Mumbai: In an unprecedented move, top honchos from fiercely competitive TV broadcast industry on Friday came together against regulator Trai's new tariff order on Friday, saying pricing caps on channels will stifle content creation, impact jobs and pull down growth.
The Telecom Regulatory Authority of India's (Trai) move aimed at reducing charges for subscribers is micro-regulation and puts the industry's future in "jeopardy", the lobby grouping Indian Broadcasting Federation (IBF) said.
In the second major change in a year, Trai had capped individual channel subscription at Rs 12 per month, down from the earlier Rs 19, and capped channel bundle discount to 33%, among other moves. The moves are effective from January 1 and analysts had opined this will reduce cable TV subscription charges by 14%.
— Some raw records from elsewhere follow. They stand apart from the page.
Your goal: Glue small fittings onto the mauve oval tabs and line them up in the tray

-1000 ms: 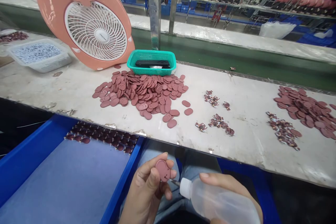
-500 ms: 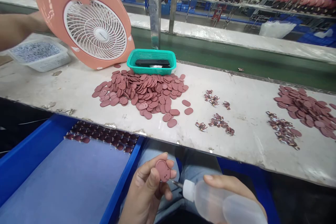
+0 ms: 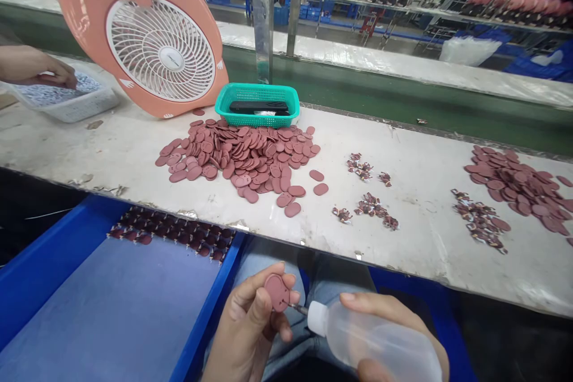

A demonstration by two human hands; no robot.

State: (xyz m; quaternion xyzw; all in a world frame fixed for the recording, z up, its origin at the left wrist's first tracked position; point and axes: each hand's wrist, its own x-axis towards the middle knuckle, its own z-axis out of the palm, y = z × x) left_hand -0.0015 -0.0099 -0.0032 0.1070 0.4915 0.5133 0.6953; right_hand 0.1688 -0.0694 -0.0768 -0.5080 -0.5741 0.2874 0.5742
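Note:
Between the thumb and fingers of my left hand is a small oval reddish-brown disc with a few tiny holes. My right hand is wrapped round a translucent squeeze bottle with a white cap, tilted toward the disc. The bottle's thin metal nozzle reaches the disc's lower right edge, near the holes; whether liquid comes out is too small to tell. Beyond my hands, a large pile of similar discs lies on the worktable.
Small dark brown parts lie in clusters, with another disc pile at right. A blue bin at lower left holds rows of assembled pieces. Behind stand a green basket and pink fan. Another person's hand reaches into a plastic tub.
My right hand has moved the bottle slightly left, bringing its nozzle from just short of the disc onto it. The other person's hand has come down over the tub.

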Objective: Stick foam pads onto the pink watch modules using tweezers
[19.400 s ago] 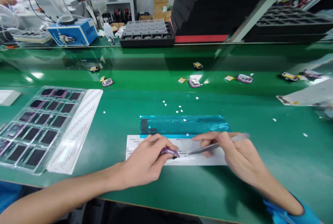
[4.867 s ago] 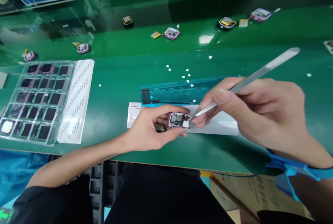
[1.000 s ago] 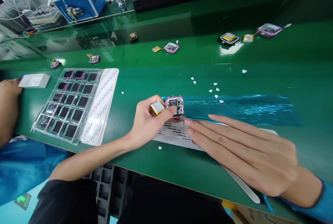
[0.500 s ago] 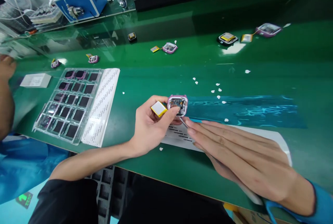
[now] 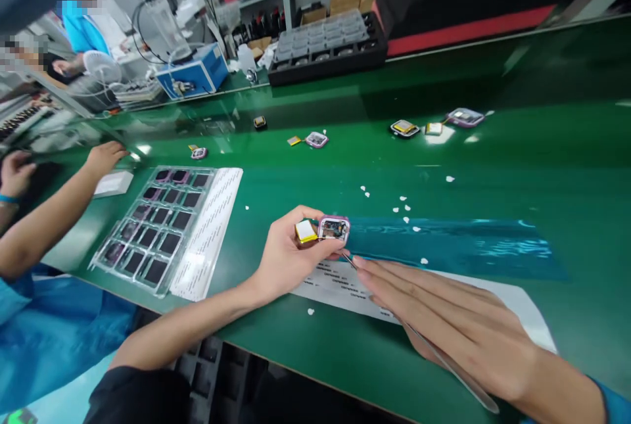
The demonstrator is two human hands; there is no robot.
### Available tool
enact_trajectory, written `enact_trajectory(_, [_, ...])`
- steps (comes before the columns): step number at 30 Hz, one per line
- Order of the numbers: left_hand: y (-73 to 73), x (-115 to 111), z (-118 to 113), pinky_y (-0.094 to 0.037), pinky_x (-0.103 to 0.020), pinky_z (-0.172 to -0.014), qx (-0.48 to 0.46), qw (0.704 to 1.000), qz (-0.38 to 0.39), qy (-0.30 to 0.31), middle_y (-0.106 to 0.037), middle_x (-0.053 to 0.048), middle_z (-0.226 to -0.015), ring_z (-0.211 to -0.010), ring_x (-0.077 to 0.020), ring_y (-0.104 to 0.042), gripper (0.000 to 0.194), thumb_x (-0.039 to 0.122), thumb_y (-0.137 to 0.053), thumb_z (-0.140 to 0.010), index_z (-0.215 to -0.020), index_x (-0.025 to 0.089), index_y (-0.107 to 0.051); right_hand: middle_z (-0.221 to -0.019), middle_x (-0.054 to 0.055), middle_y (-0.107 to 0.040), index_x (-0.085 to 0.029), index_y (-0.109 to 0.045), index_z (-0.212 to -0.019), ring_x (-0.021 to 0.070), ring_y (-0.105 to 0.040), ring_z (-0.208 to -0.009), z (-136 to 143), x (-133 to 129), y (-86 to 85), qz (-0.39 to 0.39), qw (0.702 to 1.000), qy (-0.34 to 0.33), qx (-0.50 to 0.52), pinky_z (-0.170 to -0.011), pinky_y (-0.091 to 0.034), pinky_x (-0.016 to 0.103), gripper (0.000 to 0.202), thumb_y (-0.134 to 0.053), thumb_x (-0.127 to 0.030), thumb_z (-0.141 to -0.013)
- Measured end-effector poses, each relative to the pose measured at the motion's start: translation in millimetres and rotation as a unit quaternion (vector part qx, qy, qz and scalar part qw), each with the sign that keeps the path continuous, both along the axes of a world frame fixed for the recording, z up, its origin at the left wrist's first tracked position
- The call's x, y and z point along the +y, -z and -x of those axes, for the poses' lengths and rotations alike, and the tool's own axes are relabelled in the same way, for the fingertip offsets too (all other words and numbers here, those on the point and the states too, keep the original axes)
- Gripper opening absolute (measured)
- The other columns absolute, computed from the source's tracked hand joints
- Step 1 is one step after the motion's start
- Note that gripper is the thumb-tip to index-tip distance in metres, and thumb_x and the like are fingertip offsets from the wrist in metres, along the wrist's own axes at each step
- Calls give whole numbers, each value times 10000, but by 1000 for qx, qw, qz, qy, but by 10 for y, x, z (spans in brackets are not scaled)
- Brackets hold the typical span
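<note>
A purple-rimmed watch case [image 5: 334, 228] with its circuit board facing up is held by my left hand [image 5: 290, 250], thumb on its lower edge. Beside it, a white and yellow battery [image 5: 306, 231] rests against the fingers of that hand. My right hand [image 5: 444, 312] grips slim metal tweezers [image 5: 456, 375]; their tip reaches the lower edge of the case. Under both hands lies a white printed sheet [image 5: 345, 287], next to a clear blue film strip [image 5: 468, 246].
A clear tray [image 5: 165, 286] of dark screens stands left, beside a white label sheet [image 5: 210, 233]. Further back lie several opened watch cases [image 5: 316, 139] and a black tray [image 5: 328, 66]. Another person's arm [image 5: 59, 207] reaches in at the left.
The view has tilted up, showing more background. The battery has turned slightly beside the case. Another person's arm at the left now extends further over the table.
</note>
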State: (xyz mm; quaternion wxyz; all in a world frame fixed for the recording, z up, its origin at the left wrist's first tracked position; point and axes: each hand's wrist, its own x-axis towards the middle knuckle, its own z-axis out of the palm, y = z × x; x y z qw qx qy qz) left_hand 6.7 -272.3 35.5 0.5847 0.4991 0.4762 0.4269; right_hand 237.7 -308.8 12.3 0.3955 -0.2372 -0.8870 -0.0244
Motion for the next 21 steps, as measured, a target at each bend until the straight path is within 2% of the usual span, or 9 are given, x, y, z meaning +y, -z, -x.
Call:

"We want a stable and consistent regulatory regime for us to strategise better," N P Singh, the IBF president and the head of Sony Pictures Networks India, told reporters. He added that such a move will stifle content creation, impact jobs and also economic growth.
He said Trai has come out with 36 tariff orders in the 15 years of its existence, and termed a few of the recent decisions as "arbitrary" taken without any data or consumer insights.
The new set of guidelines are biased against bouquet offerings and the regulations should be non-discriminatory, he said.